Sunlight provides the energy that powers all life on earth. However, those radiant waves also have a darker side. They are a leading suspect in cellular changes that lead to melanoma, a cancer that can rapidly become lethal as it moves into surrounding lymph nodes and beyond.
Surgical treatment can be curative if the melanoma is detected in time and both the lesion and affected nodes are removed before it breaks free into the body to do its worst.
In melanomas located on legs and the lower body, nodes in the pelvic area tend to be the first targets of the disease. Traditional surgery to remove them requires a 12-inch incision from abdomen to upper thigh, often requiring a hospital stay of several days and recovery time that can delay chemotherapy or immunotherapy that might be needed. The long scar and discomfort can make the situation more difficult for patients, especially those with diabetes or other conditions that may inhibit healing.
A novel laproscopic surgery developed at UAB by Carlo Contreras, MD, eliminates many of these difficulties and helps patients recover faster. Contreras, an assistant professor in the Division of Surgical Oncology and an associate scientist with the UAB Comprehensive Cancer Center, recently presented a video detailing the minimally invasive procedure at a meeting of the American College of Surgeons.
"This approach combines two laparoscopic procedures that have been used to treat gynecological and urological conditions. Instead of the 12-inch incision in traditional surgery, we do six small incisions to access both inguinal and iliac lymph nodes," Contreras said. "This procedure has worked well in most patients.

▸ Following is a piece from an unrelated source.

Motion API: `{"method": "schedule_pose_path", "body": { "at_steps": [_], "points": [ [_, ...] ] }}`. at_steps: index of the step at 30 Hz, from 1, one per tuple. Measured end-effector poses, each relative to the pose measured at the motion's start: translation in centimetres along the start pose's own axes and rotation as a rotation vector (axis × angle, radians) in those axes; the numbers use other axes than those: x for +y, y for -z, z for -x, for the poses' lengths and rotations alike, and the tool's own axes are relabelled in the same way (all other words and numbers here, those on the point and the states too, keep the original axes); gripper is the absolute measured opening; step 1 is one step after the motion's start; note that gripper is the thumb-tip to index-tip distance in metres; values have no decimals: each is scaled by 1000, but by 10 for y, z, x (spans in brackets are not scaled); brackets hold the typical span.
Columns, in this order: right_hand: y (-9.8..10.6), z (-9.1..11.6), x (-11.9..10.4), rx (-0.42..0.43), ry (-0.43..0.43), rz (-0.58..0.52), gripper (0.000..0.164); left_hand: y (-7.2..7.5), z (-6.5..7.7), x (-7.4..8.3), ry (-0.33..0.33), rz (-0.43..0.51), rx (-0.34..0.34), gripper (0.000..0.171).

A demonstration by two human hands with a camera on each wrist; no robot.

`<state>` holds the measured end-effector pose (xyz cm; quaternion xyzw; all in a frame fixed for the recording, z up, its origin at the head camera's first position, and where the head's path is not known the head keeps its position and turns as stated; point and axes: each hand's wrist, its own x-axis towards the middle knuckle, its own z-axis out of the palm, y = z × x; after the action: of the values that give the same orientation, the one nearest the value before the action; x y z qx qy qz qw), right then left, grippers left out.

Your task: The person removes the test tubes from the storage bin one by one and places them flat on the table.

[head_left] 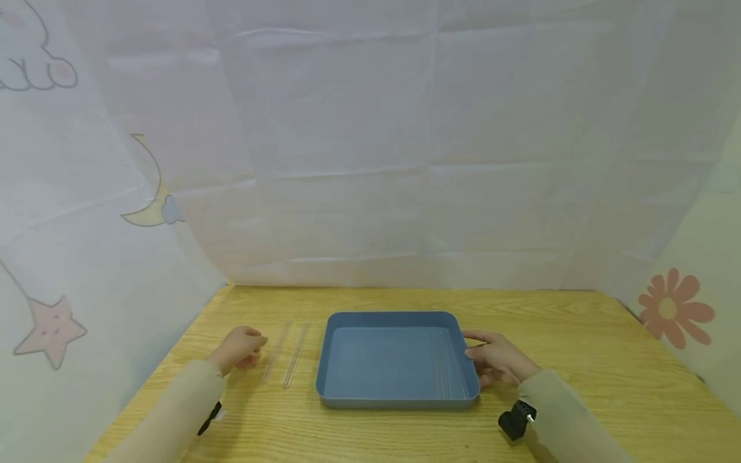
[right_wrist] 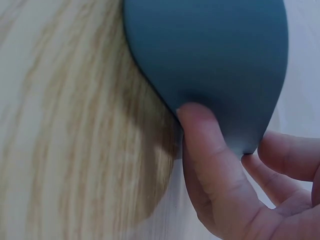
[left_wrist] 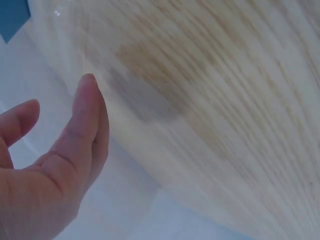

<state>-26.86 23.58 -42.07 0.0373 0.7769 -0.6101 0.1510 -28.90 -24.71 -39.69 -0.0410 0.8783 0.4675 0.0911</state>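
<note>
A blue-grey rectangular tray (head_left: 382,404) sits on the wooden table with its open side up. My right hand (head_left: 496,361) holds its right side. In the right wrist view, curled fingers (right_wrist: 205,135) press the tray's outer wall (right_wrist: 215,55), while other fingertips are right at the rim. Clear narrow strips (head_left: 442,366) lie side by side along the right of the tray floor. On the table left of the tray are two more clear strips (head_left: 296,355). My left hand (head_left: 238,348) hovers just left of them, fingers loosely bent, nothing in its grasp (left_wrist: 75,145).
The table (head_left: 370,437) has yellowish wood grain. A pale hanging sheet (head_left: 370,161) closes off its back and sides, printed with a moon, a star and a flower. Dark wrist devices (head_left: 517,419) sit below both sleeves.
</note>
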Motion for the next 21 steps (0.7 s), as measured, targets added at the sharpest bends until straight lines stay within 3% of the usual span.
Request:
{"method": "schedule_pose_path", "body": {
  "at_steps": [7,21],
  "points": [
    [-2,-1,1,9,-5,2,55,-1,15,2,-19,5,26,54],
    [1,-2,1,11,4,13,54,-17,36,11,-60,82,60,55]
  ]
}}
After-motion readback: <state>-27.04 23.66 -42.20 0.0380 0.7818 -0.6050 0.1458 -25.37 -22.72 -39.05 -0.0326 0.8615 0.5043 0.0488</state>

From time to time, a lymph node may be so large or placed so that I can't adequately visualize the blood supply. In those cases, it's necessary to switch from the laparoscopic approach to a larger incision.
"My patients are happy to hear that they can usually go home the next day rather than having to deal with the disruptions of a long hospital stay. They get back to their life and the things they enjoy faster, with less pain and without the inconvenience of a long recovery. Also important, depending on the case, patients may need to begin chemotherapy or immunotherapy as soon as possible. In a cancer as aggressive as melanoma can be, faster treatment can make a critical difference."

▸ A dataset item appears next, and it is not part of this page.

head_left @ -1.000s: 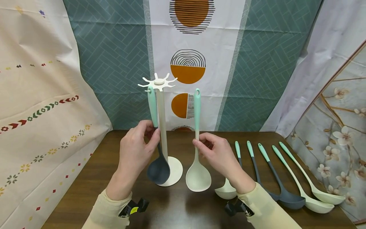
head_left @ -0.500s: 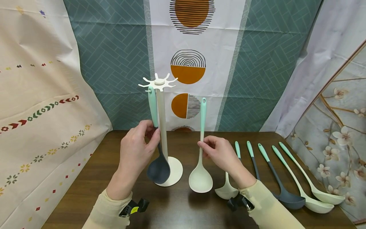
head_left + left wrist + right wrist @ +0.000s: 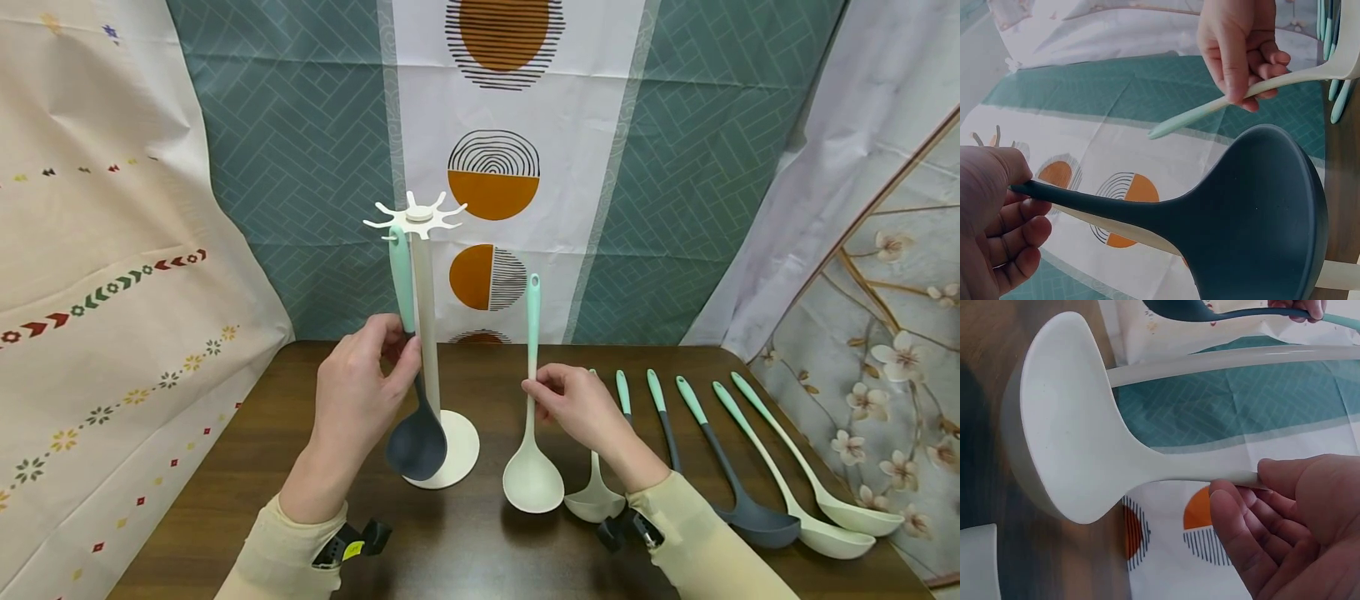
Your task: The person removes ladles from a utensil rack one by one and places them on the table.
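My left hand [image 3: 367, 383] pinches the shaft of a dark grey ladle [image 3: 417, 443] with a mint handle. That ladle hangs upright in front of a white utensil stand [image 3: 424, 317], its handle top right at one of the hooks. Between my right thumb and fingers is the shaft of a cream ladle [image 3: 533, 482], also mint-handled and upright; my right hand [image 3: 581, 408] keeps it above the table, to the right of the stand. In the right wrist view the cream bowl [image 3: 1072, 419] faces the camera, and the left wrist view shows the dark bowl [image 3: 1260, 212] close up.
Another cream ladle [image 3: 594, 500] lies just right of the held one, partly behind my right hand. Further right on the brown table [image 3: 247, 500] several ladles lie in a row, among them a dark one [image 3: 761, 521] and a cream one [image 3: 836, 540]. Patterned cloths [image 3: 300, 167] hang behind.
My right hand has moved right and down with the cream ladle, away from the stand. My left hand and the dark ladle have stayed in place.
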Available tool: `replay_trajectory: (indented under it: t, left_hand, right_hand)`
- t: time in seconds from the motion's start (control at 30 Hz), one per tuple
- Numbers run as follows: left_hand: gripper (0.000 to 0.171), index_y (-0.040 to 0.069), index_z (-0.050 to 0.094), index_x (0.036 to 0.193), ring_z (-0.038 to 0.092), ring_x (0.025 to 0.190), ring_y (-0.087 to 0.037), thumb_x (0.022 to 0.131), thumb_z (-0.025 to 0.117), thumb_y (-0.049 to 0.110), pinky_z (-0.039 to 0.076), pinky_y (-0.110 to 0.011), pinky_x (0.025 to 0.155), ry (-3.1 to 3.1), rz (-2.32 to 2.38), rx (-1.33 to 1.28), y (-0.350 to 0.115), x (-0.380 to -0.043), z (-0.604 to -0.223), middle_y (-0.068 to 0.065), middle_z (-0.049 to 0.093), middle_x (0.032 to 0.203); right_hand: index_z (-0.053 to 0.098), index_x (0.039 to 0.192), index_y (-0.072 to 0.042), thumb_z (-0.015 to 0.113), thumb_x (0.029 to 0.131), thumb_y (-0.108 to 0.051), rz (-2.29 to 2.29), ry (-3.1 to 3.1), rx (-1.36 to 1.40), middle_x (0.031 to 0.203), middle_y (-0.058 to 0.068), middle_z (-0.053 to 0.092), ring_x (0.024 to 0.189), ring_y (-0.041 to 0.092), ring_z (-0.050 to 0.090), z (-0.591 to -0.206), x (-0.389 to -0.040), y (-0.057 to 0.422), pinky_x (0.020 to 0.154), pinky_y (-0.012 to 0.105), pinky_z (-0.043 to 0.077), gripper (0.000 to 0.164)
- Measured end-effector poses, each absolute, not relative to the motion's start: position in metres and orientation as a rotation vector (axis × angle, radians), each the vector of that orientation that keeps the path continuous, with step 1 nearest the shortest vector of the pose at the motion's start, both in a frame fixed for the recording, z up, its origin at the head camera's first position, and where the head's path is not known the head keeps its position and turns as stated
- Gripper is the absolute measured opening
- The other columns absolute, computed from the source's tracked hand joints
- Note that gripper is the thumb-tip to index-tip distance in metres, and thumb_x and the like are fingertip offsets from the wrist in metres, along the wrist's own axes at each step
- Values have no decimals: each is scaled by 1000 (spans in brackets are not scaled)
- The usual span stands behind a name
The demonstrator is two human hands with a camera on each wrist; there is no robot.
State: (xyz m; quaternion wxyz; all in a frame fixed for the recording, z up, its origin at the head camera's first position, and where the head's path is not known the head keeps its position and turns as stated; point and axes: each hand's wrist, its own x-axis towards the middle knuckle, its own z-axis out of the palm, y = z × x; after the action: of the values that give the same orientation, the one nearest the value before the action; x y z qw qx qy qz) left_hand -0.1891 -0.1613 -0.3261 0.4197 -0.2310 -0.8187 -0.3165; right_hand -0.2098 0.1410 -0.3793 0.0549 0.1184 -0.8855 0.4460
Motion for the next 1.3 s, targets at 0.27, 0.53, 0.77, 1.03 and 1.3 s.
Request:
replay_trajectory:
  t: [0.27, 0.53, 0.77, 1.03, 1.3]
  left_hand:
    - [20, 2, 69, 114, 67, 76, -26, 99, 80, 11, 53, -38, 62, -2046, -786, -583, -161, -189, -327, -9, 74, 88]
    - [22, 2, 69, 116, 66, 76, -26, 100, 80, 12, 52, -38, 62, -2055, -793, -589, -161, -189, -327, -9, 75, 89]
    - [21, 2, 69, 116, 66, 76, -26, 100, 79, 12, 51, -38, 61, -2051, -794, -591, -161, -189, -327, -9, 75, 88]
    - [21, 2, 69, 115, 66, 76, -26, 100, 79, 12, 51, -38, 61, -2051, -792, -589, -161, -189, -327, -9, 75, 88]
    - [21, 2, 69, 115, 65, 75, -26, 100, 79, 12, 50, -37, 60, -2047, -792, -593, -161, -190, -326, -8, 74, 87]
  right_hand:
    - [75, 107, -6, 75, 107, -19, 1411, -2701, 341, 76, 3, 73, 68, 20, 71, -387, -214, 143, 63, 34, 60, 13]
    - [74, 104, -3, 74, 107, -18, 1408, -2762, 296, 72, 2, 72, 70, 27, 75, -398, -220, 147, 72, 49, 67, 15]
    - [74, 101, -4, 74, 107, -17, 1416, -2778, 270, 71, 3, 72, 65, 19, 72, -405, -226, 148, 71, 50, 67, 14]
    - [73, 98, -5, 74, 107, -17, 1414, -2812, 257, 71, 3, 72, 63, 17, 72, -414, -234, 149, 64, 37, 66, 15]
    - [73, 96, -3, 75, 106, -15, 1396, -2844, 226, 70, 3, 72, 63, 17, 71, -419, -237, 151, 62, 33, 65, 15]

In addition to removing lymph nodes in melanoma cases over the past two years, Contreras has also used the laparoscopic procedure in less common soft tissue cancers, squamous cell and Merkel cell carcinomas. This technique also has diagnostic applications. The procedure is currently available in Alabama only at the UAB Comprehensive Cancer Center.
Melanoma can occur anywhere on the skin and even in the eyes. If it escapes the lymph nodes, it begins to attack other tissue and can make its way to the brain.

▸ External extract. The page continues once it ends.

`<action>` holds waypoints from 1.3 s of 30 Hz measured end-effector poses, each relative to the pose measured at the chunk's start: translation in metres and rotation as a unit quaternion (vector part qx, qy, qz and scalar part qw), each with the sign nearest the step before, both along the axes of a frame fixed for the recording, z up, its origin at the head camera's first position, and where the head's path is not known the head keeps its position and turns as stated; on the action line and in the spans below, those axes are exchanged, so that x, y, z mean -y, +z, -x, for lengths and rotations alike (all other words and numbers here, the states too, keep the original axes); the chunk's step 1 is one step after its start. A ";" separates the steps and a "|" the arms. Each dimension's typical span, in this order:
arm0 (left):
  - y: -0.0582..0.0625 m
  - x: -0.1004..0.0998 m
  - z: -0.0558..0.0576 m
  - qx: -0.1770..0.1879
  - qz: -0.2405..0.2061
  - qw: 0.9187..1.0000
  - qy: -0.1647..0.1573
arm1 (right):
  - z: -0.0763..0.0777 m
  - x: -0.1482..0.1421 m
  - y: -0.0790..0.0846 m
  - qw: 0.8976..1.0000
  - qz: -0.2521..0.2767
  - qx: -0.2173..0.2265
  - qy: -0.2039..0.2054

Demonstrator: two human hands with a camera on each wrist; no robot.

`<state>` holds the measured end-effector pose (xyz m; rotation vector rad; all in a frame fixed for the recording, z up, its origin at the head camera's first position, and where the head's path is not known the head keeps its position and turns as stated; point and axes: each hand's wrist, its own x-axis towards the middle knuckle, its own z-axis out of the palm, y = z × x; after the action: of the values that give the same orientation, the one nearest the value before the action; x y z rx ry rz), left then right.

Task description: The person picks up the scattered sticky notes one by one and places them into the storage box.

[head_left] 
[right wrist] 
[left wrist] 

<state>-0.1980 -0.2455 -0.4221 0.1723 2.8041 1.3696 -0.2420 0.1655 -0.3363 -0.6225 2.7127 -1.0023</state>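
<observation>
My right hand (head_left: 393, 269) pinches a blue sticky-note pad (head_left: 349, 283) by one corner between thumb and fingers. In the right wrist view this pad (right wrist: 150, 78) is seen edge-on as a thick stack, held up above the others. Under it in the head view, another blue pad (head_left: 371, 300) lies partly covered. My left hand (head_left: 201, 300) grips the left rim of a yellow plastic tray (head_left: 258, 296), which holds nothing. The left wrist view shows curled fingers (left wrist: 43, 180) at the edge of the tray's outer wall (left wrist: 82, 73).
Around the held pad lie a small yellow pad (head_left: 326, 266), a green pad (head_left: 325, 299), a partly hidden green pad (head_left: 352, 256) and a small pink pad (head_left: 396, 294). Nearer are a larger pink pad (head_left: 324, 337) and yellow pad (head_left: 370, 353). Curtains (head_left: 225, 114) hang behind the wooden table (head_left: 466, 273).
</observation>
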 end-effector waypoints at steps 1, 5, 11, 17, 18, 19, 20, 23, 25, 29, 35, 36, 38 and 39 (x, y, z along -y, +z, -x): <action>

Though color can vary, and changing color can be a sign of danger, melanoma often begins with a dark, highly pigmented mole that starts changing. Moles with asymmetric, irregular borders that begin to grow should be examined promptly, and people with close relatives who have been diagnosed with melanoma should consider seeing a dermatologist for a baseline evaluation so any dark moles or suspicious lesions can be tracked over time. Patients with red hair, light skin tone and chronic sun exposure are particularly at risk.
"There seem to be more melanoma cases in recent years," Contreras said. "Thinning ozone may have something to do with it, but we hope physicians will caution their patients to use adequate protection every time they are going to be in the sun--SPF 30 and above. Tanning beds should definitely be avoided. There is strong data linking them to melanoma."
Prevention is far better than even the best cure, but it is good to see advances in melanoma treatment that are reducing the toll it takes on patients. In the future, this novel approach to node removal should bring easier treatment to more patients and could offer applications to lessen the impact of other diseases and cancers that impact inguinal and iliac lymph nodes.